From the equations of the plant
\[\begin{split}\begin{cases}
\dot{\mathbf{x}} = \mathbf{A} \mathbf{x} + \mathbf{B} \mathbf{u} + \mathbf{B}_d \mathbf{d} \\
\mathbf{y} = \mathbf{C} \mathbf{x} + \mathbf{D} \mathbf{u} + \mathbf{D}_d \mathbf{d} + \mathbf{D}_r \mathbf{r}
\end{cases}\end{split}\]
and the observer
\[\begin{split}\begin{cases}
\dot{\mathbf{o}} = \mathbf{A} \mathbf{o} + \mathbf{B} \mathbf{u} + \mathbf{L} \left( \mathbf{y} - \mathbf{y}_o \right) \\
\mathbf{y}_o = \mathbf{C} \mathbf{o} + \mathbf{D} \mathbf{u}
\end{cases}\end{split}\]
the dynamical equation of the error, \(\mathbf{e} = \mathbf{o} - \mathbf{x}\), follows
\[\begin{split}\begin{aligned}
\dot{\mathbf{e}}
& = \dot{\mathbf{o}} - \dot{\mathbf{x}} = \\
& = \mathbf{A} \mathbf{o} + \mathbf{B} \mathbf{u} + \mathbf{L} \left[ \mathbf{C} \mathbf{x} + \mathbf{D} \mathbf{u} + \mathbf{D}_d \mathbf{d} + \mathbf{D}_r \mathbf{r} - \mathbf{C} \mathbf{o} - \mathbf{D} \mathbf{u} \right] - \mathbf{A} \mathbf{x} - \mathbf{B} \mathbf{u} - \mathbf{B}_d \mathbf{d} = \\
& = \left( \mathbf{A} - \mathbf{L} \mathbf{C} \right) \mathbf{e} + \left( \mathbf{L} \mathbf{D}_d - \mathbf{B}_d \right) \mathbf{d} + \mathbf{L} \mathbf{D}_r \mathbf{r} = \\
& = \overline{\mathbf{A}} \mathbf{e} + \begin{bmatrix} \ \overline{\mathbf{B}}_d & \overline{\mathbf{B}}_r \end{bmatrix} \begin{bmatrix} \mathbf{d} \\ \mathbf{r} \end{bmatrix} = \\
& = \overline{\mathbf{A}} \mathbf{e} + \overline{\mathbf{B}} \begin{bmatrix} \mathbf{d} \\ \mathbf{r} \end{bmatrix} \ .

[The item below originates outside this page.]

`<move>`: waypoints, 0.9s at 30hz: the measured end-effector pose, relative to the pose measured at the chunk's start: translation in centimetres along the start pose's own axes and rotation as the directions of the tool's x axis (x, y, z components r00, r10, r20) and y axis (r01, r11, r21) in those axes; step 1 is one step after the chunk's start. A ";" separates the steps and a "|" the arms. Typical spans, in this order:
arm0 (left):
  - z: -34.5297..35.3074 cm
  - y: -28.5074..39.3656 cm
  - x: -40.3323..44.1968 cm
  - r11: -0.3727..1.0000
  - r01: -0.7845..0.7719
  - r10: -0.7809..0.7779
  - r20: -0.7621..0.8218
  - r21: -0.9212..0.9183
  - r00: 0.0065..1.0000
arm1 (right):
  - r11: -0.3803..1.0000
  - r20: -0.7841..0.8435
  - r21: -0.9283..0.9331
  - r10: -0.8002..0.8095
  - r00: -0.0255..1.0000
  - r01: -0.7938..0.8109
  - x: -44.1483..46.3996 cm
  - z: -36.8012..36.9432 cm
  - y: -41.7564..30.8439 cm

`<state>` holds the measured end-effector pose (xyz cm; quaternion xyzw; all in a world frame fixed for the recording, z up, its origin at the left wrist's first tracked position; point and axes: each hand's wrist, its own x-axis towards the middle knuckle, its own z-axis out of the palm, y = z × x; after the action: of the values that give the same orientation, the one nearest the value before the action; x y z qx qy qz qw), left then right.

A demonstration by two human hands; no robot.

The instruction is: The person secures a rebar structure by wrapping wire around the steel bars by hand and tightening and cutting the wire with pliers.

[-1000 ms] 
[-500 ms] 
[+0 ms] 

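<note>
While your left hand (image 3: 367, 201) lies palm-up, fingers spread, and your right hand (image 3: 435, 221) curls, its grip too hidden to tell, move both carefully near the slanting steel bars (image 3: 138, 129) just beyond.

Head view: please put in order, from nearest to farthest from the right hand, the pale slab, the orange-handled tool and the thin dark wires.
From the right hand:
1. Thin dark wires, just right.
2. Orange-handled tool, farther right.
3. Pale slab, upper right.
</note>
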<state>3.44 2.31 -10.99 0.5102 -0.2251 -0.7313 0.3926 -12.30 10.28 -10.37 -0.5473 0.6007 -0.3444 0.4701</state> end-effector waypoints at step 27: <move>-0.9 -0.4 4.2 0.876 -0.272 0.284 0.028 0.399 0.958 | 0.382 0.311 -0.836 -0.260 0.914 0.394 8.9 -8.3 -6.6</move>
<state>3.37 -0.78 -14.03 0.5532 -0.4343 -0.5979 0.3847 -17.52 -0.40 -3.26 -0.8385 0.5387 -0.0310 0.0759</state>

\end{aligned}\end{split}\]
Let the distrubances be a white noise, then the Lyapunov equation for the autocorrelation matrix of the state reads
\[\dot{\mathbf{R}}_{\mathbf{e}\mathbf{e}} = \overline{\mathbf{A}}(\mathbf{L}) \mathbf{R}_{\mathbf{e}\mathbf{e}} + \mathbf{R}_{\mathbf{e}\mathbf{e}} \overline{\mathbf{A}}^T(\mathbf{L}) + \overline{\mathbf{B}}(\mathbf{L}) \mathbf{W} \overline{\mathbf{B}}^T (\mathbf{L})\ ,\]
with \(\mathbf{W}\) the matrix of the cross-correlations of the white noise distrubances,
\[\begin{split}\mathbf{W} = \begin{bmatrix}
\mathbf{W}_{\mathbf{d}\mathbf{d}} & \mathbf{W}_{\mathbf{d}\mathbf{r}} \\
\mathbf{W}_{\mathbf{r}\mathbf{d}} & \mathbf{W}_{\mathbf{r}\mathbf{r}}
\end{bmatrix} \ .
\end{split}\]
If stationary conditions are reached, the autocorrelation matrix of the error must satisfy the algebraic version of the Lyapunov equation
(46.14)\[\mathbf{0} = \overline{\mathbf{A}} (\mathbf{L})\mathbf{R}_{\mathbf{e}\mathbf{e}} + \mathbf{R}_{\mathbf{e}\mathbf{e}} \overline{\mathbf{A}}^T (\mathbf{L})+ \overline{\mathbf{B}}(\mathbf{L}) \mathbf{W} \overline{\mathbf{B}}^T(\mathbf{L}) \ .\]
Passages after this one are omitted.